|
日本古来の家造りでは冷房はもちろん、暖房を前提とした家造りはありませんでした。
暖を採る道具としては火鉢、こたつのように局所を暖めるものしか使われませんでした。夏の通風を重視した家を部屋ごとあるいは家ごと暖めたり冷やしたりするという発想がなかったと言えるでしょう。
日本の採暖具の中で最も大きな熱量を持った囲炉裏でさえ部屋を暖めるものではなく、焚き火のように輻射熱に「あたる」もので、西洋の暖炉のような煙突はなく、煙は暖められた空気と一緒に屋根の換気窓から屋外に自然排気されるものでした。

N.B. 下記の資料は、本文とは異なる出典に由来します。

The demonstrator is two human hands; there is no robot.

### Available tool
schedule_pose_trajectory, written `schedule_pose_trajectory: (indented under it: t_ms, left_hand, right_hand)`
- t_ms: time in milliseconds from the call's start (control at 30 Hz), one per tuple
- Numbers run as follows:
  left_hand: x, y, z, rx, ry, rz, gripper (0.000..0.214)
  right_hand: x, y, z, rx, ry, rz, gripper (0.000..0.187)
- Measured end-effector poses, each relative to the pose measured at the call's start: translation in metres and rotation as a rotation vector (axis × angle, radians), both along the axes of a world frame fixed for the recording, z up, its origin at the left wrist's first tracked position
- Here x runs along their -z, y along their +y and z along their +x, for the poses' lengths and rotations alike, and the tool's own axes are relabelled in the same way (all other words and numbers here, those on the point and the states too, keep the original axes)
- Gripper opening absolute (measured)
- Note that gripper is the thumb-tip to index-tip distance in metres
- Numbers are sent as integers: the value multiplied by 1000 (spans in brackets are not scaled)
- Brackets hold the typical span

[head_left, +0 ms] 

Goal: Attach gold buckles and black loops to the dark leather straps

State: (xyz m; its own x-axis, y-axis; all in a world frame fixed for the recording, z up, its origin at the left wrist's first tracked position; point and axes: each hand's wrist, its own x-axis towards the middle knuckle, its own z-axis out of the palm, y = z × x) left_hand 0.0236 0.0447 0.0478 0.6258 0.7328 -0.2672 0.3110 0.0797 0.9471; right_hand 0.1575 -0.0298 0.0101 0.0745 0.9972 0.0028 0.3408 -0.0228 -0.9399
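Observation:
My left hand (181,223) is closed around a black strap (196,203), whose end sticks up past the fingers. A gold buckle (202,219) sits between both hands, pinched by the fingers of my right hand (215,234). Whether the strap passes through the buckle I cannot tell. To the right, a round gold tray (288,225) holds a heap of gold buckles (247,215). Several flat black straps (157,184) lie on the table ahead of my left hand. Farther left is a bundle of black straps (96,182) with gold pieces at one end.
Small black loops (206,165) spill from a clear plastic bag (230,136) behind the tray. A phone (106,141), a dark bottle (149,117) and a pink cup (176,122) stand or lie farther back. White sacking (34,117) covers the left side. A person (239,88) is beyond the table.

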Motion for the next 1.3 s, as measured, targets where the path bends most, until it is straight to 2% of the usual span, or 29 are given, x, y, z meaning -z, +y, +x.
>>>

部屋の空気を暖めるという発想がなかった日本で建物を断熱するという考え方が生まれたのは1970年代のオイルショックが契機になりました。この時期は日本だけでなくヨーロッパでも共通しています。
石やレンガなど熱伝導率の大きい素材を使って家を造る習慣を持ち、冬の寒さが厳しいヨーロッパでは歴史的に外壁を「空気層を持つ二重壁」にする習慣がありました。
欧米のRC造や組積造の建物の断熱はこの空気層に断熱材を充填する形で進められました。私達が「外断熱工法」と呼ぶ断熱工法です。
これに対し日本のRC造の建物の断熱は壁の内側に断熱材を貼り付ける内断熱工法で進められました。当初は防湿層を持つグラスウールが使われ結露問題を起こしましたが、発泡ウレタンなど樹脂系断熱材が使われるようになり激しい結露の問題は一段落しています。
内断熱工法と外断熱工法の違いには次のようなものがあります。
|
1. |
内断熱工法では床と壁の取り合い部分に断熱できない熱の逃げ道(熱橋)ができる。
外断熱工法ではバルコニーや庇の取り付け方法を工夫すれば熱橋をほとんど作らないことができる。 |
|
2. |
熱橋がある内断熱工法では断熱材の厚さを増しても断熱性能が改善しない。
熱橋のほとんどない外断熱工法では断熱性能(熱貫流抵抗)は断熱材の厚さに比例して大きくなる。 |
内断熱工法の建物では熱損失率(Q値)を4〜5W/m2K以下にはできないのに対し、外断熱工法ではQ値を1前後まで小さくすることができます。
欧米の木造住宅(枠組壁工法)では2×4や2×6の枠材で造られた壁の空洞に断熱材を完全充填するのが一般的な断熱方法です。日本の在来木造工法では壁の中に筋交や胴縁があり、真壁形式の壁もあるため柱の径の約半分にあたる50mmの断熱材を充填できればいいと考えられてきました。
100mmの空洞に50mmの断熱材を充填すれば内側の壁下地に断熱材を密着させることはほとんど不可能です。断熱材と壁下自在の間に隙間があると室内側で暖められた空気は対流を起こして熱を外に運びます。
さらに在来木造工法では外壁にも間仕切壁にも土台・根太・床・壁の取り合い部分に隙間ができ、床下から小屋裏まで連続する空気の通り道ができます。
この部分の空気の流れを完全に塞がなければ計算外の大きな熱損失を生じてしまいます。
形だけの断熱では充分な断熱性能を発揮することはできません。
同じ温度に保つために使う空調エネルギーはQ値に比例します。断熱性能の不充分な建物を充分に空調するには大きなエネルギーを必要としますが、適切に断熱すれば少ないエネルギーで快適に暮らすことができます。
雪の降った後並んだ屋根に積もった雪を見ると断熱性能の違いを目に見える形で確認できます。
屋根の雪がすぐ融ける家は断熱性能が低く、解けない家は高い断熱性能を持っていると考えて間違いありません。
日本の家が(多分)エスキモーの家より寒いのは充分に暖房するだけの断熱をしていないからで、適切な断熱をすればより快適な暮らしをより少ないコストで楽しむことができます。